_TASK DETAILS_:
In your copy of the entries, please include no pictures and return every word exactly.

_AVAILABLE RECORDS_:
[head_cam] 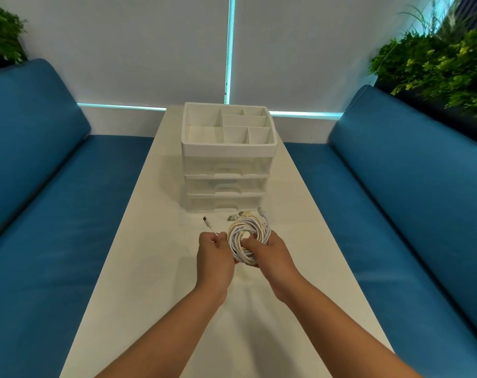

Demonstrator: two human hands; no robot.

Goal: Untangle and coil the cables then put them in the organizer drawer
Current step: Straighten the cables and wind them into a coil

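The left hand [214, 256] pinches a loose cable end [209, 225], and the right hand [267, 255] grips the coiled white cables [246, 238] just above the white table [155, 268]. Just beyond stands the organizer [227, 156], its three clear drawers closed.

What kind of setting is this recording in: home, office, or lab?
Probably an office lounge or booth: blue cushioned benches flank a narrow white table, with leafy plants behind and roller blinds at the far end.

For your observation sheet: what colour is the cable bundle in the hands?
White, some strands cream; the cable bundle shows in the head view.
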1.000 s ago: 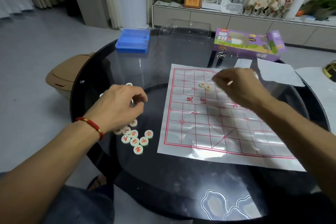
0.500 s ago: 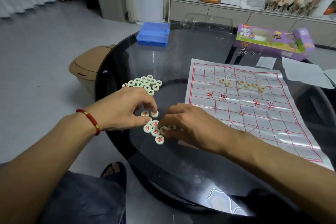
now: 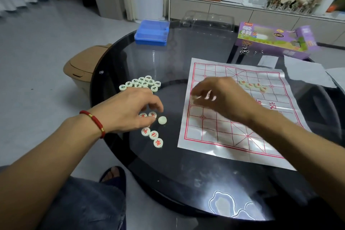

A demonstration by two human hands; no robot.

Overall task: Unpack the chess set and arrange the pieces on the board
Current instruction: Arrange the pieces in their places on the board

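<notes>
A white paper board with red grid lines (image 3: pixel 220 132) lies on the dark glass table (image 3: pixel 168 170). My right hand (image 3: pixel 222 99), blurred, hovers over the board's left side and pinches a pale round piece (image 3: pixel 194 96) in its fingertips. My left hand (image 3: pixel 128 112), with a red bracelet, rests its fingers on the red-lettered pieces (image 3: pixel 152 134) left of the board. A blank-faced piece (image 3: pixel 162 120) lies beside them. Black-lettered pieces (image 3: pixel 141 83) cluster farther back. A row of pieces (image 3: pixel 253 85) stands on the board's far half.
A blue plastic case (image 3: pixel 152 32) and a clear lid (image 3: pixel 207 19) sit at the table's far edge. The purple chess box (image 3: pixel 274 38) lies at the back right, with paper sheets (image 3: pixel 306 73) beside it. A tan bin (image 3: pixel 84 65) stands on the floor left of the table.
My right hand has left the red pieces and risen right over the board's left side with one piece. My left hand stays on the red pieces. The view has shifted a little.
</notes>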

_RESPONSE FOR THIS EXERCISE_:
[head_cam] 

Demonstrator: two human hands; no robot.

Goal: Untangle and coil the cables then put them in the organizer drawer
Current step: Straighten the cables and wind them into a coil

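The left hand [214, 256] pinches a loose cable end [209, 225], and the right hand [267, 255] grips the coiled white cables [246, 238] just above the white table [155, 268]. Just beyond stands the organizer [227, 156], its three clear drawers closed.

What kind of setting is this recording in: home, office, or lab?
Probably an office lounge or booth: blue cushioned benches flank a narrow white table, with leafy plants behind and roller blinds at the far end.

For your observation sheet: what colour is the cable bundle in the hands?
White, some strands cream; the cable bundle shows in the head view.
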1.000 s ago: 
0.500 s ago: 
now: 

A demonstration by two human hands; no robot.

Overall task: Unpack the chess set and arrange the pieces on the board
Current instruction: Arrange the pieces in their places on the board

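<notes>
A white paper board with red grid lines (image 3: pixel 220 132) lies on the dark glass table (image 3: pixel 168 170). My right hand (image 3: pixel 222 99), blurred, hovers over the board's left side and pinches a pale round piece (image 3: pixel 194 96) in its fingertips. My left hand (image 3: pixel 128 112), with a red bracelet, rests its fingers on the red-lettered pieces (image 3: pixel 152 134) left of the board. A blank-faced piece (image 3: pixel 162 120) lies beside them. Black-lettered pieces (image 3: pixel 141 83) cluster farther back. A row of pieces (image 3: pixel 253 85) stands on the board's far half.
A blue plastic case (image 3: pixel 152 32) and a clear lid (image 3: pixel 207 19) sit at the table's far edge. The purple chess box (image 3: pixel 274 38) lies at the back right, with paper sheets (image 3: pixel 306 73) beside it. A tan bin (image 3: pixel 84 65) stands on the floor left of the table.
My right hand has left the red pieces and risen right over the board's left side with one piece. My left hand stays on the red pieces. The view has shifted a little.
</notes>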

Work on this exercise is complete, and nothing remains.